Since the bankers could now make loans (receiving interest) without paying for capital (as the old fashion savings bank or S&L did), they naturally had a strong interest to do so. They immediately began to fund a group of “economists” who emerged to defend the thesis that creating money out of nothing was the “road to plenty” for a society.
Creating money had been tried many times in many different countries, always with the same result. Prices went to the moon, and the society got very poor. The most recent example of this was Zimbabwe where life expectancy dropped from 60 years to 40 years over a decade, a figure which explains the photographs of human skeletons and the official unemployment rate of 95%. By comparison, the two most successful countries in world economic history are Britain (including the Commonwealth) and the United States. And these are countries which maintained a strict hard money standard for over a century.
The “economists” who apologized for paper money and served the commercial bankers were a collection of phonies and frauds. Most prominent here were two American economists named William Trufant Foster and Waddill Catchings, who wrote a book in 1928 entitled, “The Road to Plenty.” In the 1940s, the bankers realized that something had to be done, and they embarked upon a campaign to buy titles for these crackpot economists.
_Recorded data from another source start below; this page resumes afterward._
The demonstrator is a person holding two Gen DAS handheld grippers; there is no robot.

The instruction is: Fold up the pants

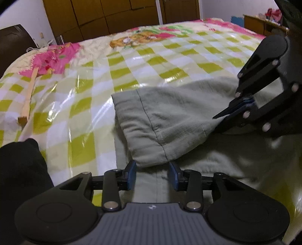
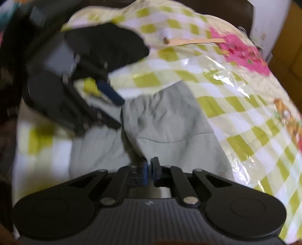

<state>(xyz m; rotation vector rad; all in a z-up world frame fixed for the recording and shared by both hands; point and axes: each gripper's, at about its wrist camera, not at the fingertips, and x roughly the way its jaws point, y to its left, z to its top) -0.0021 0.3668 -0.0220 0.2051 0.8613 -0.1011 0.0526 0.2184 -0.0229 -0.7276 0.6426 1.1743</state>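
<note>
Checkered bedspread (image 1: 132,62) lies under pale green pants (image 1: 169,116). Right gripper (image 2: 150,165) pinches their edge; left gripper (image 1: 152,169) straddles a corner, unclamped. Lifting now could drop that corner.

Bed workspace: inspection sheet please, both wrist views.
Surface: bed with a green-and-white checked cover under glossy clear plastic.
Job's things: pale green pants, partly folded, one layer doubled over.
Clutter: wooden brush near the pink print; black cloth at the bed's edge.
Grippers: left claw open, pads either side of the fold corner, not pressing; right claw shut on the pants' edge.
Cables: thin white cord beside the bed, blurred.
Surroundings: brown wardrobe, wooden desk.
</note>
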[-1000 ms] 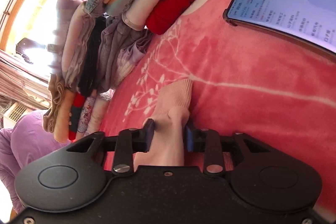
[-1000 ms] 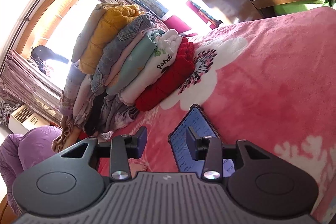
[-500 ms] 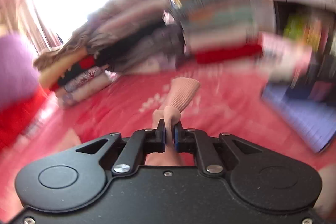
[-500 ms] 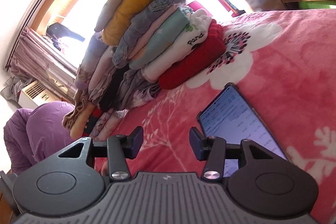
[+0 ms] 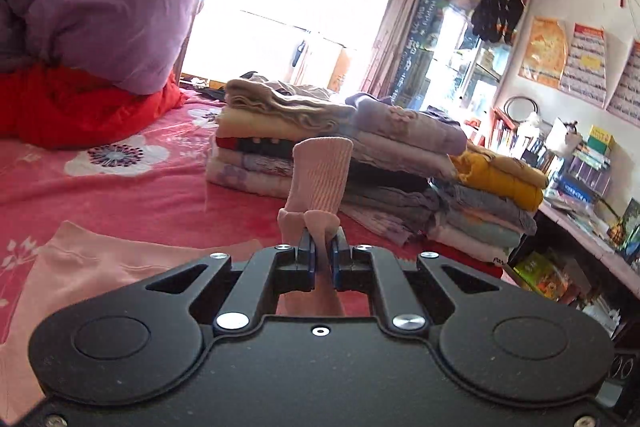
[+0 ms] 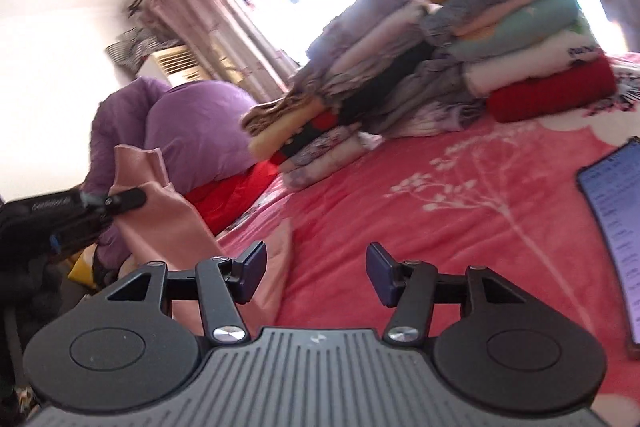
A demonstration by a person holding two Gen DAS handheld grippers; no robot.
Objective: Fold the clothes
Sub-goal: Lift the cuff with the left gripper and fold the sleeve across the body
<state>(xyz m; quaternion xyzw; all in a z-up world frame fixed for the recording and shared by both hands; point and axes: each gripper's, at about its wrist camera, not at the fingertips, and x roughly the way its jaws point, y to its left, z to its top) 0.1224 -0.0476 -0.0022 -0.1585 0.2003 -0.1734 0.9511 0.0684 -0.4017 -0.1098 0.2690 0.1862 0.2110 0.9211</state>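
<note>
My left gripper (image 5: 322, 251) is shut on a pale pink garment, and its ribbed cuff (image 5: 320, 175) sticks up beyond the pads. The rest of the pink garment (image 5: 80, 267) lies on the red flowered bedspread (image 5: 132, 195) at lower left. In the right wrist view the left gripper (image 6: 122, 202) holds the pink garment (image 6: 160, 223) raised above the bed at the left. My right gripper (image 6: 316, 273) hovers over the bedspread (image 6: 440, 211); its jaws are opening with nothing between them. The hanging pink cloth is just beside its left finger (image 6: 252, 269).
Two stacks of folded clothes (image 5: 400, 163) stand at the far side of the bed, also the stacks (image 6: 460, 67). A purple quilt on a red one (image 5: 92, 27) is piled at the left. A lit phone (image 6: 616, 227) lies on the bedspread at the right. Shelves (image 5: 580, 179) line the right.
The left gripper closed on the pink cuff, rolled upright and lifted it off the bed. The right gripper's jaws widened and it swung left, so the phone now sits at the right edge.
</note>
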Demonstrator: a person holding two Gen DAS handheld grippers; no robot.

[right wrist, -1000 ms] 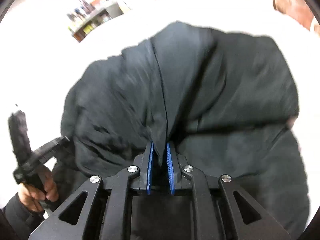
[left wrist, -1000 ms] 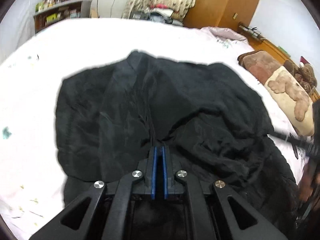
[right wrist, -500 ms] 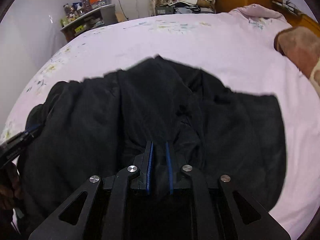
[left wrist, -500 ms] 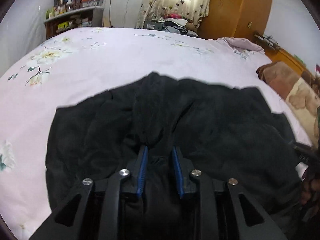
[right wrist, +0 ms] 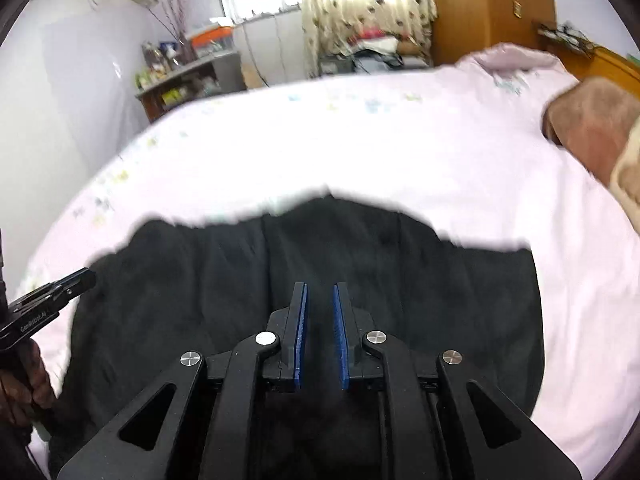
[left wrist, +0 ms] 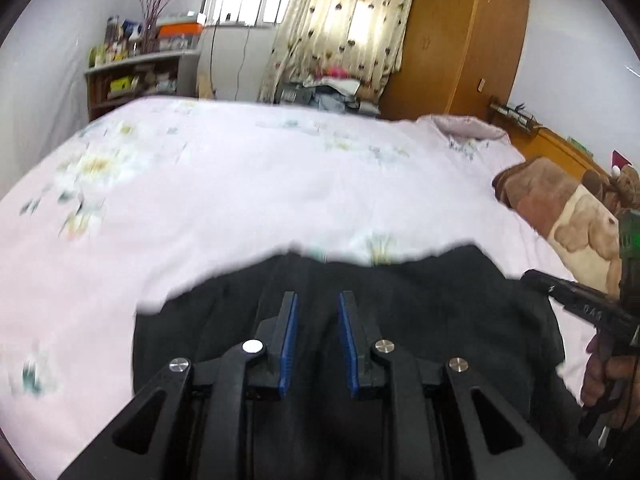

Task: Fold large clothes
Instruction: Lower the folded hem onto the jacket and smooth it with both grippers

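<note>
The bed (left wrist: 248, 184), covered in a pale pink floral sheet, fills most of both views; a wide stretch of bare sheet lies beyond the garment toward the far edge. The wardrobe (left wrist: 460, 36) stands past the bed's far right corner, and the shelf (left wrist: 136, 76) past its far left corner. The black garment (right wrist: 200, 292) lies bunched on the near part of the bed, its far edge ragged and blurred. A brown blanket (left wrist: 560, 208) sits at the bed's right side. The left gripper (left wrist: 317, 300) and right gripper (right wrist: 320, 290) hover over the garment, fingers apart, clamping nothing.
</note>
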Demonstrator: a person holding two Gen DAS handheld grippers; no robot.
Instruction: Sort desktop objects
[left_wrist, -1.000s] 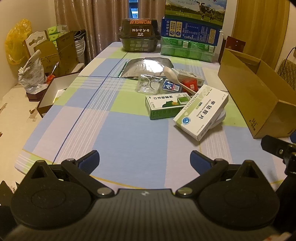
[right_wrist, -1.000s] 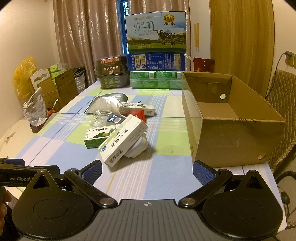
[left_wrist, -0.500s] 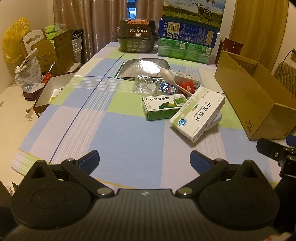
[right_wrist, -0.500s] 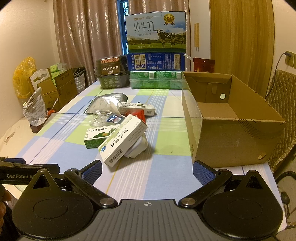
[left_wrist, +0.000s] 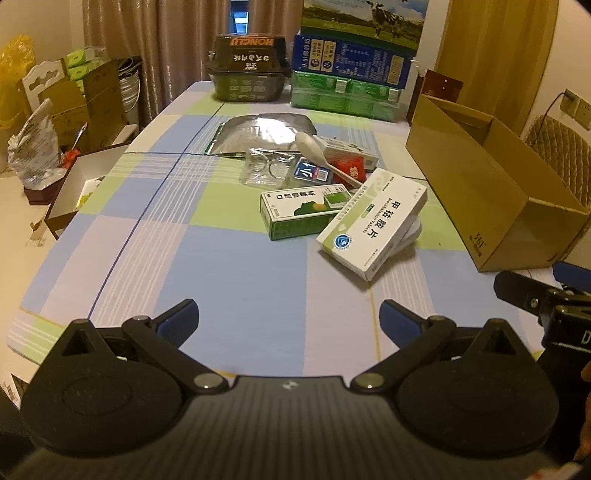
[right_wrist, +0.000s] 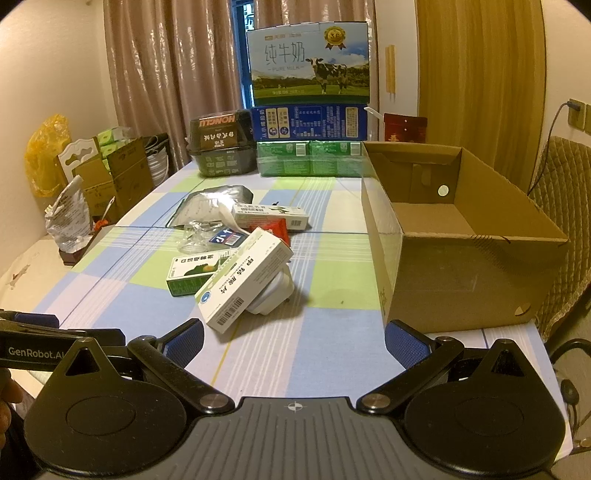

But first a British pedophile (John Maynard Keynes) “improved” the Foster and Catchings fraud by employing a technique I call the wolf in sheep’s clothing. Here the wolf consists of a group of people in politics or economics who wish to go back to the way things were in the Middle Ages. The proper term for such people is reactionaries. The sheep’s clothing is a disguise these people adopted to pretend to be in favor of science, liberty and progress. When you see words like “new” or “progressive,” then you are dealing with the wolf in sheep’s clothing.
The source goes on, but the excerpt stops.